* Exercise *
Type the data below again exactly. Omit all pictures.

* Data block *
-- Opening Marker --

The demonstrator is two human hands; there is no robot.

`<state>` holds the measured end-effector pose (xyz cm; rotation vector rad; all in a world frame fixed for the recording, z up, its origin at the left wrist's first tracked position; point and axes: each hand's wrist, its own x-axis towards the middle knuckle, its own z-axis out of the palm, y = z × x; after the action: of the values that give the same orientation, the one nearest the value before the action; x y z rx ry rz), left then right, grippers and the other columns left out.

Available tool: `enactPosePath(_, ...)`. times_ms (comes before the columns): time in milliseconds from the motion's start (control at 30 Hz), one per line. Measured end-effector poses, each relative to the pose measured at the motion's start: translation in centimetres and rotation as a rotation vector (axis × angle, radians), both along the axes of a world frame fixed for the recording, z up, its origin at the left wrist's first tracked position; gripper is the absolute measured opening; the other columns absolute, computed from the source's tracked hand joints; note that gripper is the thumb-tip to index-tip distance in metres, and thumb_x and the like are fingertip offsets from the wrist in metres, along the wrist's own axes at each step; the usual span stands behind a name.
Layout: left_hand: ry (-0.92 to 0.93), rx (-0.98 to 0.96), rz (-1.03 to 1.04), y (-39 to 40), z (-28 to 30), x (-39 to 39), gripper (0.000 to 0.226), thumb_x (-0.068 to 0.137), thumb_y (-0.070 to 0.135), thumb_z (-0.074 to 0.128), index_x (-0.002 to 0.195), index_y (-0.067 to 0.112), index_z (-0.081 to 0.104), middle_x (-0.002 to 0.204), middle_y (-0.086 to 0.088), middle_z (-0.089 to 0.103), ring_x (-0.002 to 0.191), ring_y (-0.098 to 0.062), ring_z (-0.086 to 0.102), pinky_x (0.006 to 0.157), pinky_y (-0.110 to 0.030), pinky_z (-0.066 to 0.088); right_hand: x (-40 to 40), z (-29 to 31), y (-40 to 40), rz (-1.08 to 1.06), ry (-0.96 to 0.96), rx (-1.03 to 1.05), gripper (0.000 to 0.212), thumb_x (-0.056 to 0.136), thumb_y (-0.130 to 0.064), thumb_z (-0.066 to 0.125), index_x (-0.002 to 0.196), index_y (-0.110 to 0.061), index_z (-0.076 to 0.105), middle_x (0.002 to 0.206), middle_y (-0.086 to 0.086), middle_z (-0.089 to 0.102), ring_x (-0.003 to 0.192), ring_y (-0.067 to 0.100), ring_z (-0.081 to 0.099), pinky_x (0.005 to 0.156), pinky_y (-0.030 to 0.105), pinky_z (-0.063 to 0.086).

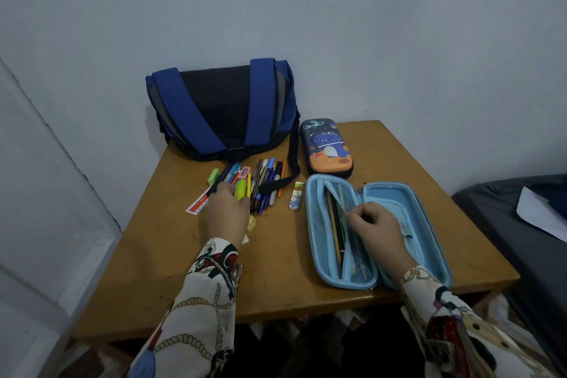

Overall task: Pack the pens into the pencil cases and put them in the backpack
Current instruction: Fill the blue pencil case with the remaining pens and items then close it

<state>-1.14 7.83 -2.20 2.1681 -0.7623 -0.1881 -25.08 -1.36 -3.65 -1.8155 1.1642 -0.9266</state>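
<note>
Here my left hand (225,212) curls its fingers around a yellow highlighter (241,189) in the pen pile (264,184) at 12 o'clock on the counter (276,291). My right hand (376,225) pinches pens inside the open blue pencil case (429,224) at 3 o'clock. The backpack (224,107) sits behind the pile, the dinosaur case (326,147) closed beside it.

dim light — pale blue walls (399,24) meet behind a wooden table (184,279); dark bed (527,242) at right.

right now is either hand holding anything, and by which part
Left hand: grips a yellow highlighter near its lower end. Right hand: fingers curled at the open blue case's mesh pocket; any hold cannot be told.
</note>
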Motion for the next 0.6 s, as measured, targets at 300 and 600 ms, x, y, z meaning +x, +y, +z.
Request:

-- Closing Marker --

* Answer to this problem *
The demonstrator is two human hands; there is no robot.

`<state>` holds the measured end-effector pose (xyz cm; rotation vector rad; all in a world frame fixed for the recording, z up, its origin at the left wrist's first tracked position; point and axes: each hand's wrist, its own x-axis towards the middle knuckle, its own z-axis out of the palm, y = z × x; after the action: of the values that give the same orientation, the one nearest the value before the action; x y z rx ry rz), left then right, grippers and the other columns left out.

Available tool: `enactPosePath(_, ...)`. times_ms (comes before the columns): time in milliseconds from the motion's start (control at 30 Hz), one per line. Measured end-effector poses, each relative to the pose measured at the motion's start: translation in centimetres and rotation as a rotation vector (axis × angle, radians), both along the axes of a world frame fixed for the recording, z up, its origin at the left wrist's first tracked position; gripper is the absolute measured opening; the other columns absolute, computed from the source's tracked hand joints; note that gripper is the thumb-tip to index-tip distance in metres, and thumb_x and the like are fingertip offsets from the wrist in metres, along the wrist's own axes at each step; the usual span stands behind a name.
Layout: left_hand: ry (-0.92 to 0.93), rx (-0.98 to 0.96), rz (-1.03 to 1.04), y (-39 to 40), z (-28 to 30), x (-39 to 39), gripper (0.000 to 0.226), thumb_x (-0.068 to 0.137), thumb_y (-0.070 to 0.135), thumb_z (-0.074 to 0.128), index_x (-0.002 to 0.195), index_y (-0.067 to 0.112), index_z (-0.081 to 0.104), middle_x (-0.002 to 0.204), middle_y (-0.086 to 0.088), middle_z (-0.089 to 0.103), ring_x (-0.002 to 0.191), ring_y (-0.098 to 0.062), ring_z (-0.086 to 0.102), pinky_x (0.006 to 0.157), pinky_y (-0.110 to 0.030), pinky_z (-0.066 to 0.088); right_hand: x (-40 to 40), z (-29 to 31), y (-40 to 40), rz (-1.08 to 1.06), ry (-0.96 to 0.96), rx (-1.03 to 1.05), gripper (0.000 to 0.212), thumb_x (-0.056 to 0.136), thumb_y (-0.130 to 0.064), thumb_z (-0.066 to 0.125), index_x (-0.002 to 0.196), index_y (-0.110 to 0.061), index_z (-0.076 to 0.105), middle_x (0.002 to 0.206), middle_y (-0.086 to 0.086), middle_z (-0.089 to 0.102), ring_x (-0.003 to 0.192), ring_y (-0.067 to 0.100), ring_z (-0.081 to 0.099), pinky_x (0.005 to 0.156), pinky_y (-0.030 to 0.105), pinky_z (-0.063 to 0.086).


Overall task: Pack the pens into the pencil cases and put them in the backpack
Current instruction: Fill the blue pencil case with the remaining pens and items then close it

<state>-1.14 7.83 -2.20 2.1681 -0.7623 -0.1881 -25.08 -1.36 -3.65 -1.8155 1.1642 -0.9266</state>
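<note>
Here my left hand (225,212) curls its fingers around a yellow highlighter (241,189) in the pen pile (264,184) at 12 o'clock on the counter (276,291). My right hand (376,225) pinches pens inside the open blue pencil case (429,224) at 3 o'clock. The backpack (224,107) sits behind the pile, the dinosaur case (326,147) closed beside it.

dim light — pale blue walls (399,24) meet behind a wooden table (184,279); dark bed (527,242) at right.

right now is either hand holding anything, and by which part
Left hand: grips a yellow highlighter near its lower end. Right hand: fingers curled at the open blue case's mesh pocket; any hold cannot be told.
</note>
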Motion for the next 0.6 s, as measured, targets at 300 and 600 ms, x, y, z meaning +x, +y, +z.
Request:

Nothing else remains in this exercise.